Action item: In the listing that follows, find the lines with the string "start" and report how many there are, without commentary.

Data for this exercise:
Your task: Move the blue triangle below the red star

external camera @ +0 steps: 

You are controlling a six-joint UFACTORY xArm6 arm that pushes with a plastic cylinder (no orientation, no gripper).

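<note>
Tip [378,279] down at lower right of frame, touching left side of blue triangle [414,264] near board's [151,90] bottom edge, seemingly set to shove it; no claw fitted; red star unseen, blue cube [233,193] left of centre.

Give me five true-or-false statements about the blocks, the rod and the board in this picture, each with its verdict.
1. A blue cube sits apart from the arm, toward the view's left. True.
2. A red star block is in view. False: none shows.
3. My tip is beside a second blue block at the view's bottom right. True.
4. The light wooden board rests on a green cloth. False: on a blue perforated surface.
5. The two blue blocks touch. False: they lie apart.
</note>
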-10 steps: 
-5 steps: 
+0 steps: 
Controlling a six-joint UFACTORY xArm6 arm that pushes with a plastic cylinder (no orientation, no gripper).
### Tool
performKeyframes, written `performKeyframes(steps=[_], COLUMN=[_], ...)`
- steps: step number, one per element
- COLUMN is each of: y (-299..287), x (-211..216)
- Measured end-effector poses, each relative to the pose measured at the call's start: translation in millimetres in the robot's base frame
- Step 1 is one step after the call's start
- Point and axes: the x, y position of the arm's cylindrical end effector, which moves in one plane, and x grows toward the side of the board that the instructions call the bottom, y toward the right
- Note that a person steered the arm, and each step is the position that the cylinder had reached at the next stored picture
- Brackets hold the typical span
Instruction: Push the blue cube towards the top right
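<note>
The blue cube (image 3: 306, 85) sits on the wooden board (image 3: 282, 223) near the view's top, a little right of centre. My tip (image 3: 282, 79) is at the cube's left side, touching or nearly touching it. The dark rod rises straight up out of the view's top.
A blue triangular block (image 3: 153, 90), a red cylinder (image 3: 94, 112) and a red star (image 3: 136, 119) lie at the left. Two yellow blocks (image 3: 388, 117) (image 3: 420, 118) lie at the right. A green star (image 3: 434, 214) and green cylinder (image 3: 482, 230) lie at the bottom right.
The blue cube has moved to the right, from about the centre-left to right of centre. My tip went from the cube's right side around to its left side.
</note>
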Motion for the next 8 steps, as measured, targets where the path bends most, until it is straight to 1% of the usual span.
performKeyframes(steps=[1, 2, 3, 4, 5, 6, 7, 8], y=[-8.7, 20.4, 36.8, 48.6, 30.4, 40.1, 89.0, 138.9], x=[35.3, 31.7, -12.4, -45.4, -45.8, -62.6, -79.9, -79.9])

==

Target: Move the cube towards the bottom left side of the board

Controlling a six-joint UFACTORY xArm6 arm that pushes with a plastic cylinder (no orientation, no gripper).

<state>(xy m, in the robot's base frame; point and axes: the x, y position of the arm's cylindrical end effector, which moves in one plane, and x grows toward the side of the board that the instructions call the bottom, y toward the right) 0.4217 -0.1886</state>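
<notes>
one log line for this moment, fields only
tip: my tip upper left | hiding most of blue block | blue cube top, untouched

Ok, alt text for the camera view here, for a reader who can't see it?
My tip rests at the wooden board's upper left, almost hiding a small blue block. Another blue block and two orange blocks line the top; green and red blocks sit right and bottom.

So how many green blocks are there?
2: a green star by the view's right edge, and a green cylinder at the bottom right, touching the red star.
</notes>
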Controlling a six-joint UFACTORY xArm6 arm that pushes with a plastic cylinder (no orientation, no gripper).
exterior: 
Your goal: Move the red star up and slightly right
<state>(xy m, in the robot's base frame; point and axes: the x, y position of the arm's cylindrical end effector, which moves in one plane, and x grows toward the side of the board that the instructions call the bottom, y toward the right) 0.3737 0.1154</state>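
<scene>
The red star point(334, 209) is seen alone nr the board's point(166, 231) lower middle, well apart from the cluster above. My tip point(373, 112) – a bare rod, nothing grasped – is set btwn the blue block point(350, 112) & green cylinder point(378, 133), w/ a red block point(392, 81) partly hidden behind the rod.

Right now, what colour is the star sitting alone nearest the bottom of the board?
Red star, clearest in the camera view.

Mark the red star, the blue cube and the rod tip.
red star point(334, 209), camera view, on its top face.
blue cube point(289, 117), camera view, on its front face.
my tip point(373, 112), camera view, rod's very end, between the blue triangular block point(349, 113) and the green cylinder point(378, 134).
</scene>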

Result: 2